Au rang des allègements que vous avez consenti en faveur du secteur extractif, il y’a celle liée à l’apurement des dossiers d’importations de biens et services. Y a-t-il un mécanisme de contrôle qui a été mis sur pied pour que cet apurement soit effectif ? 

Nous ne parlons pas des exemptions, mais des souplesses et des flexibilités qu’on leur accorde compte tenu du volume des opérations qui sont spécifiques à ce secteur. Nous mettons en place un circuit parallèle pour permettre que le traitement de ces dossiers d’export-import soient accélérés et cela se justifie compte tenu de la nature des contrats qu’ils ont avec leurs clients, compte tenu des risques de pénalités consécutives au respect de ces conventions.

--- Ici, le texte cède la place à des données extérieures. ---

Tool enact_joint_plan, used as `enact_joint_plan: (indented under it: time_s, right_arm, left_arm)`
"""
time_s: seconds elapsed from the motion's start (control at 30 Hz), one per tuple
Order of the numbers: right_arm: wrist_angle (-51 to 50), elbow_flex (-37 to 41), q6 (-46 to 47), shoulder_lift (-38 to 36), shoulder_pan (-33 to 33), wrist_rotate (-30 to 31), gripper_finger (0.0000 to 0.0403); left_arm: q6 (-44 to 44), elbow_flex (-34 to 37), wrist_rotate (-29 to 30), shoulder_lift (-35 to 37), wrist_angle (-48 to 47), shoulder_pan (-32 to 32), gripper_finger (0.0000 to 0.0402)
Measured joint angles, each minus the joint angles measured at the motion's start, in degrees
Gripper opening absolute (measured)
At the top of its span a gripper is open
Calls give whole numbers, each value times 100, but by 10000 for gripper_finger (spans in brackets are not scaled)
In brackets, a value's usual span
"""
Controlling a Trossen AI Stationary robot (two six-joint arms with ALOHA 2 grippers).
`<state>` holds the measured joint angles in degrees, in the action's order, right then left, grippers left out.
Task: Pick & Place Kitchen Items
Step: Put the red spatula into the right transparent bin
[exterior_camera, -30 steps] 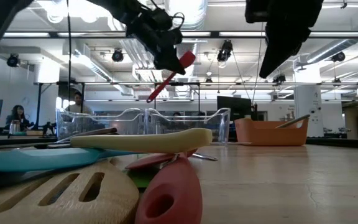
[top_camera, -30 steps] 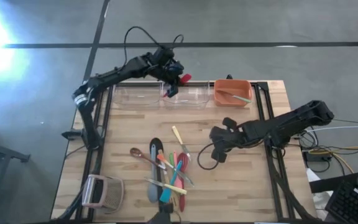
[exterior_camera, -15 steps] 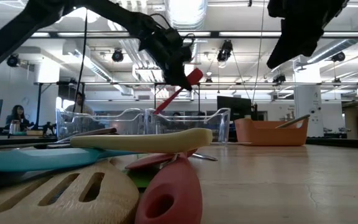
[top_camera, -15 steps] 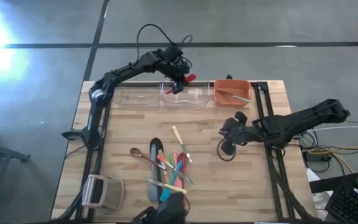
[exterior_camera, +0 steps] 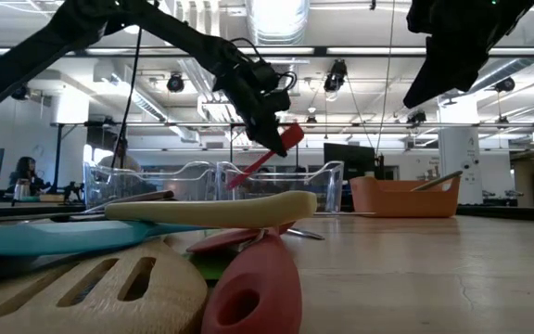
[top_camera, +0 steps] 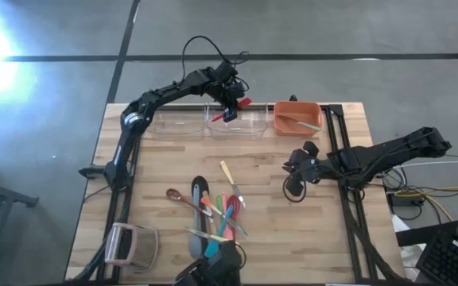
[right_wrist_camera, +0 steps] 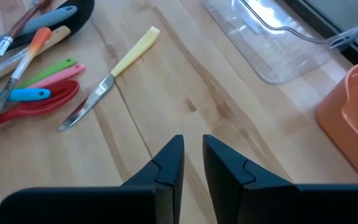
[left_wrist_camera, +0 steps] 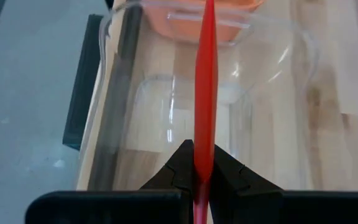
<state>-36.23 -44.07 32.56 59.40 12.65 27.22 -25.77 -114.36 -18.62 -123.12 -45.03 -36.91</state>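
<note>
two clear bins point(top_camera: 167, 124), one orange bin point(top_camera: 297, 117), two arms point(top_camera: 165, 94)
</note>
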Motion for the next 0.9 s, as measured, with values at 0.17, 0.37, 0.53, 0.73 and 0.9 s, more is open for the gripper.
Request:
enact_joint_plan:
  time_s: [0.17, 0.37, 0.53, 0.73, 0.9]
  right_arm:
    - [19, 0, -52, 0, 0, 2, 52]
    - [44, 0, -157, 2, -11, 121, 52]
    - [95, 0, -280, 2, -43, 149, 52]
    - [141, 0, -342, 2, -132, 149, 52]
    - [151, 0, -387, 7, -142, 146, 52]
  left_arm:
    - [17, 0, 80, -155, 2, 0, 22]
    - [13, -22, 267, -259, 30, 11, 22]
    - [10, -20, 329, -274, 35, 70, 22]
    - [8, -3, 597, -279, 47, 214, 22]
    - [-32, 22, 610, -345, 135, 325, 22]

Avec cette règlementation, nous devons donner les garanties suffisantes afin qu’il n’y ait pas de retard qui puisse apparaître dommageable pour ces entreprises ; d’où les flexibilités au plan strictement administratif.

Lire aussi : Réglementation des changes : pas de nouveau moratoire pour pétroliers et miniers

Le processus de traitement de ces dossiers est totalement automatisé car se faisant en ligne. Nous avons plusieurs services, en commençant par les directions nationales, qui s’occupent de l’aspect règlementaire, de la conformité. Ils vérifient si les pièces qui sous-tendent ces opérations de transferts sont suffisantes ; pareils pour les apurements s’ils sont effectifs ; si les liquidations à la douane sont faites… Donc les contrôles se font à plusieurs niveaux ; ceux qui les font ne sont pas les mêmes que ceux qui exécutent les opérations de transferts au niveau de la banque centrale. Tout cela se fait aujourd’hui 24 et 48h. Pour rendre cela possible, nous avons dû renforcer nos équipes, recruter beaucoup de personnel et mettre en place des outils pour permettre que ce travail se fasse avec sérénité.

Le secteur pétrolier représente une proportion importante du poids économique des pays de la Cemac

Vous parlez des industries extractives mais il y’a une autre catégorie d’acteurs qui sont les gouvernements et les entreprises publiques évoluant dans le secteur extractif national. Ont-ils joué le jeu ?

Je puis vous informer que les Entreprises publiques et privées sont assujetties à la règlementation des changes. Les Etats, tout ce qu’ils reçoivent en dividendes ou en impôts de la part de ces sociétés même si c’est payé en devise, rétrocèdent à la Banque centrale. S’agissant des conventions pétrolières et minières, nous en avons reçu 139 conventions que nous avons exploitées et c’est à la suite de ce travail que nous sommes arrivés à comprendre les spécificités qui sont liées à ces secteurs et que nous leur avons accordé des souplesses.